Saltpeter, or nitrate, was a major export of Chile until artificial production began in Germany in the thirties. Then, like much of the world staggering as a result of the global depression, Chile suffered from the loss of nearly fifty percent of its resource exports. The town itself—abandoned fourteen years after it had been built—was vandalized for decades until Salvador Allende tried to have it restored.
Unfortunately, American tendencies to interfere with successful leftist governments were conspiring against him and Allende was ousted and then executed in favour of the infamous puppet dictator Pinochet. Pinochet used the town as a concentration camp for political dissidents and intellectuals. Bullet holes in the walls still testify to the people who were killed there, but before long the desert reclaimed the town and now only the ruins remain despite international efforts to maintain the buildings.
When we visited the town in the South American fall of 2017, raiding parties from the local towns were twisting the knife in the dying corpse of the town. They would come at night, the security guard told us, and bypassing both his dogs and the druglords making deals in the austerity of the desert night, they would tear the ponderosa pine boards and timbers away from the old buildings. His five dogs exist to fight against this problem, but in the winter of 2018 a dog was killed and the guard himself was shot. Local mafia are rapidly decimating the last of the remaining buildings and soon only the graveyard—which superstitious South Americans tend to avoid because of a fear of ghosts, although the graves are looted for the bones as well—will suggest that Chacabuco existed at all.

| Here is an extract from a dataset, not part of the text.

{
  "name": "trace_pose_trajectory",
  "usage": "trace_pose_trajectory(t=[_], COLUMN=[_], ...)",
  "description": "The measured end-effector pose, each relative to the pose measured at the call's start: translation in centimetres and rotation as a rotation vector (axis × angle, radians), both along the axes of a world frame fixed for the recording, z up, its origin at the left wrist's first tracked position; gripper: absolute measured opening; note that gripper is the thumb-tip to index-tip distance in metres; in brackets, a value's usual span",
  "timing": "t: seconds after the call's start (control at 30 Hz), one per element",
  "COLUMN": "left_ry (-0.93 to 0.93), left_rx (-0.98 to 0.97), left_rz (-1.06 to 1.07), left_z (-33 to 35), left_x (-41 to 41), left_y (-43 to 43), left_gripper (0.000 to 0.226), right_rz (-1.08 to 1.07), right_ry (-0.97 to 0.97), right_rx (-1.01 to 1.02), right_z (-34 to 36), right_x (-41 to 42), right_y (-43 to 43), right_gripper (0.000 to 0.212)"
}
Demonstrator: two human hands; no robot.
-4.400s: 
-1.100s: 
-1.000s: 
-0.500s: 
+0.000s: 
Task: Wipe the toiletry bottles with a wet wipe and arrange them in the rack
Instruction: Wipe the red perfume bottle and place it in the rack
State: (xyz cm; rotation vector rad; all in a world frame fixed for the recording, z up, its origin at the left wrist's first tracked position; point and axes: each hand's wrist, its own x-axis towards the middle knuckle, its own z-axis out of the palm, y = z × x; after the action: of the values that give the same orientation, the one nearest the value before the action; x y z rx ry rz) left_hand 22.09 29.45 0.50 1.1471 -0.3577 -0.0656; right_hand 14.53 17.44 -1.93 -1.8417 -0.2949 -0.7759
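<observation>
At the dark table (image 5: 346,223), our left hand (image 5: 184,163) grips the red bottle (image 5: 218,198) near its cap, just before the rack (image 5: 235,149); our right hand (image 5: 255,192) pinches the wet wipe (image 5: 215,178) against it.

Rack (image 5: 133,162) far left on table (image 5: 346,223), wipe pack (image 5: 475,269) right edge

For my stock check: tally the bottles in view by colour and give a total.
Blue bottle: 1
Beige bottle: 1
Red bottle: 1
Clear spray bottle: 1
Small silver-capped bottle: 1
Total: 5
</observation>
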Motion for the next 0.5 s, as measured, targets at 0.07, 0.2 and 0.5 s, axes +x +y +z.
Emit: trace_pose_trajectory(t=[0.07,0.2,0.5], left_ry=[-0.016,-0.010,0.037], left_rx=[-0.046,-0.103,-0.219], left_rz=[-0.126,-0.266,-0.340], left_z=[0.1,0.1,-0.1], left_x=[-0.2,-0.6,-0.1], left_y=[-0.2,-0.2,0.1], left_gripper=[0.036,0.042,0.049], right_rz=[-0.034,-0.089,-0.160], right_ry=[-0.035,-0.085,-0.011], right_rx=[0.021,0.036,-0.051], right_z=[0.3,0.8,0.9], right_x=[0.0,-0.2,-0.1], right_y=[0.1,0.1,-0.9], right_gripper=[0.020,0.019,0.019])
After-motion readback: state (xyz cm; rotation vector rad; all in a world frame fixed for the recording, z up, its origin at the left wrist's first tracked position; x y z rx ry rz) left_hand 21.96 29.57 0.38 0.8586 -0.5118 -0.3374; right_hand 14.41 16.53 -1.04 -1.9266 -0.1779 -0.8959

It occurred to me, looking at the walled-in nature of the town, and comparing the spacious house for the owner and the cramped cells for the workers, that Chacabuco is merely fulfilling a destiny that was inevitable from its inception. As soon as the autocratic mining town began production, the workers were exploited as much as the land from which the nitrates were unearthed. The town’s association with brutality extended quite naturally into the era of the American puppet Pinochet—despite the best efforts of Allende to preserve Chilean history. Pinochet incarcerated hundreds of political prisoners and many of them did not survive the experience, thus confirming that the town is a place for misery and opportunism.
Given its history, it is perhaps no wonder that the plains that surround the crumbling ruins seethe with druglords and distant gunfire, and that local mafia come to scavenge from the carcass of the remains. In many ways a town that began in brutality and the oppression of its workers still works within the narrow confines of that grim legacy.